- [Required work]
All of the data must be output exactly, with every picture left out.

- [Task input]
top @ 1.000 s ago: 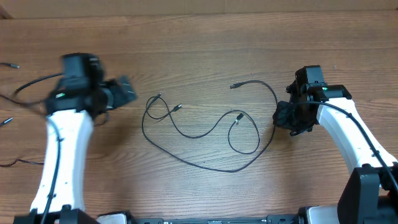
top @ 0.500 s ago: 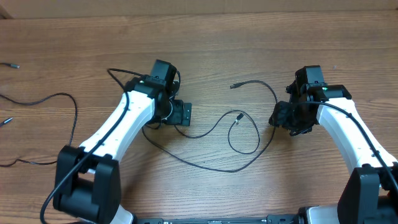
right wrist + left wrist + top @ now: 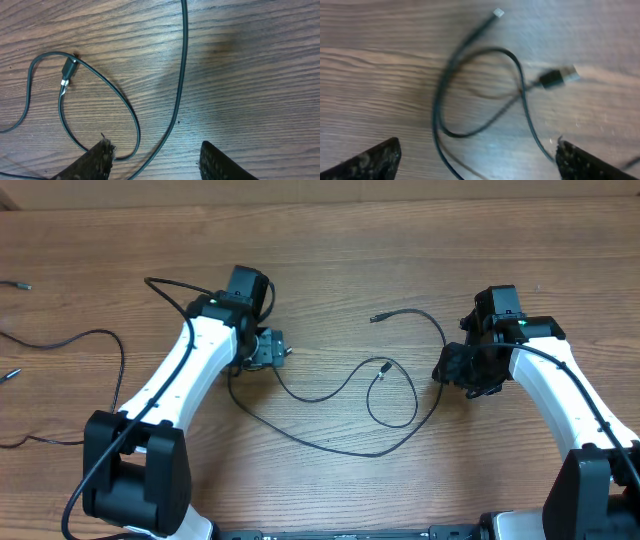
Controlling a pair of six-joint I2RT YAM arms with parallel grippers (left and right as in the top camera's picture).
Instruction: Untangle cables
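Note:
Thin black cables [image 3: 330, 392] lie in loose loops on the wooden table between my arms. My left gripper [image 3: 266, 351] hangs open over their left end. Its wrist view shows a crossed loop [image 3: 470, 90], a silver-tipped plug [image 3: 559, 77] and a small tip [image 3: 498, 13], with strands running between the wide-apart fingers [image 3: 370, 161]. My right gripper [image 3: 447, 367] stands open over the right bend of a long cable [image 3: 179, 85], which passes between its fingertips [image 3: 95, 160] untouched. A smaller loop with a plug [image 3: 68, 74] lies to the left of it.
More black cables [image 3: 70, 340] lie apart at the table's left edge, with small plug ends [image 3: 20, 284] near it. A thicker wire [image 3: 165, 285] arcs off my left arm. The far strip of table [image 3: 330, 240] is bare wood.
My left arm has swung from the left side of the table over to the cables' left end. My right gripper has opened wider in place.

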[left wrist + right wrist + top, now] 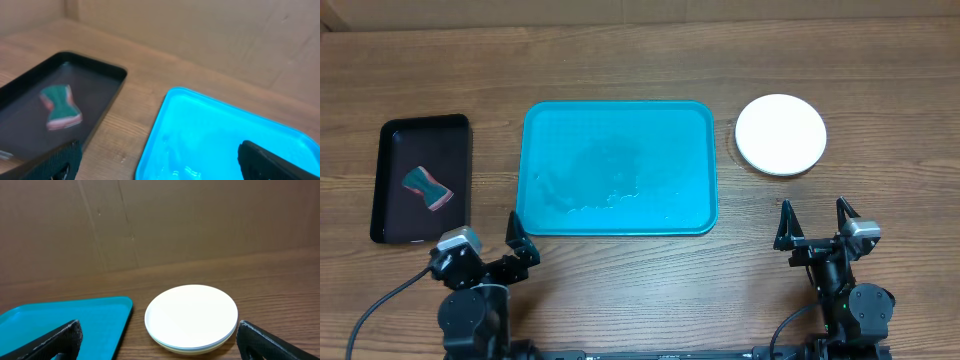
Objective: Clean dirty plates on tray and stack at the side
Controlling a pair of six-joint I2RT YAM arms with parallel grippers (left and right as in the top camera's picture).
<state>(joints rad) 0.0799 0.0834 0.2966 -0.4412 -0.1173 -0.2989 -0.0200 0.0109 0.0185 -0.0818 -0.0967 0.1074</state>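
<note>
Left gripper (485, 240), bottom left of the overhead: fingers (62, 159) wide apart, nothing between them. In the left wrist view the two dark tips sit in the lower corners of the frame, above bare wood and the tray's near corner.

Right gripper (813, 215), bottom right of the overhead: fingers (60, 337) likewise spread wide, holding nothing. Both tips point toward the top of the frame and hang over the table (620, 290), apart from everything on it.

Plates (781, 134): one round stack at upper right of the overhead, on the wood just right of the tray and not touching it. The top plate is white and looks clean. In the right wrist view further rims show under its near edge; their colours are hard to tell.

Tray (620, 130): turquoise, centre of the overhead, long sides running left to right. No plate on it. Pale specks and a faint wet sheen lie along its lower half.

Black tray (390, 200): narrow, at the left of the overhead, well apart from the turquoise one. Sponge (427, 187) lies flat near its middle: teal on top, pink at the edge, pinched at the waist. It is blurred in the left wrist view.
</note>
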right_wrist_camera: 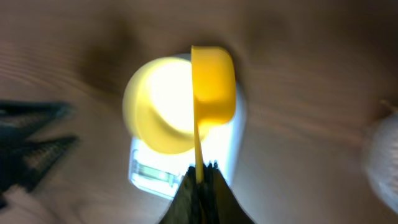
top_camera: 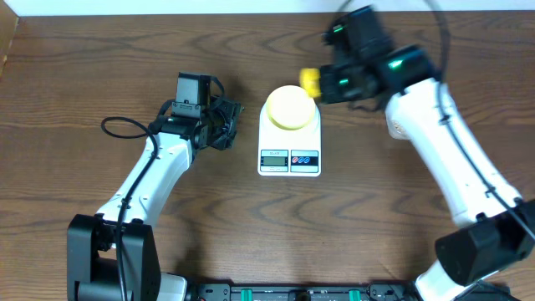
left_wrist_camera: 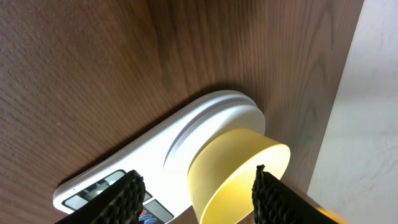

- [Solution for this exercise]
top @ 1.000 s ago: 
top @ 0.500 s ago: 
right wrist + left wrist + top @ now: 
Controlling a pair of six-joint I2RT YAM arms with parallel grippers (left and right as in the top camera's picture).
Instruction: Untangle cables
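Note:
Thin black cables [image 3: 330, 392] lie in loose loops on the wooden table between my arms. My left gripper [image 3: 266, 351] hangs open over their left end. Its wrist view shows a crossed loop [image 3: 470, 90], a silver-tipped plug [image 3: 559, 77] and a small tip [image 3: 498, 13], with strands running between the wide-apart fingers [image 3: 370, 161]. My right gripper [image 3: 447, 367] stands open over the right bend of a long cable [image 3: 179, 85], which passes between its fingertips [image 3: 95, 160] untouched. A smaller loop with a plug [image 3: 68, 74] lies to the left of it.
More black cables [image 3: 70, 340] lie apart at the table's left edge, with small plug ends [image 3: 20, 284] near it. A thicker wire [image 3: 165, 285] arcs off my left arm. The far strip of table [image 3: 330, 240] is bare wood.
My left arm has swung from the left side of the table over to the cables' left end. My right gripper has opened wider in place.
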
[left wrist + right wrist + top, now] 
Objective: Clean dirty plates on tray and stack at the side
Controlling a pair of six-joint I2RT YAM arms with parallel grippers (left and right as in the top camera's picture).
<state>(joints rad) 0.0799 0.0834 0.2966 -0.4412 -0.1173 -0.2989 -0.0200 0.0109 0.0185 -0.0818 -0.0967 0.1074</state>
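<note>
Left gripper (485, 240), bottom left of the overhead: fingers (62, 159) wide apart, nothing between them. In the left wrist view the two dark tips sit in the lower corners of the frame, above bare wood and the tray's near corner.

Right gripper (813, 215), bottom right of the overhead: fingers (60, 337) likewise spread wide, holding nothing. Both tips point toward the top of the frame and hang over the table (620, 290), apart from everything on it.

Plates (781, 134): one round stack at upper right of the overhead, on the wood just right of the tray and not touching it. The top plate is white and looks clean. In the right wrist view further rims show under its near edge; their colours are hard to tell.

Tray (620, 130): turquoise, centre of the overhead, long sides running left to right. No plate on it. Pale specks and a faint wet sheen lie along its lower half.

Black tray (390, 200): narrow, at the left of the overhead, well apart from the turquoise one. Sponge (427, 187) lies flat near its middle: teal on top, pink at the edge, pinched at the waist. It is blurred in the left wrist view.
</note>
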right_wrist_camera: 
top_camera: 
left_wrist_camera: 

That is the complete answer to the exercise.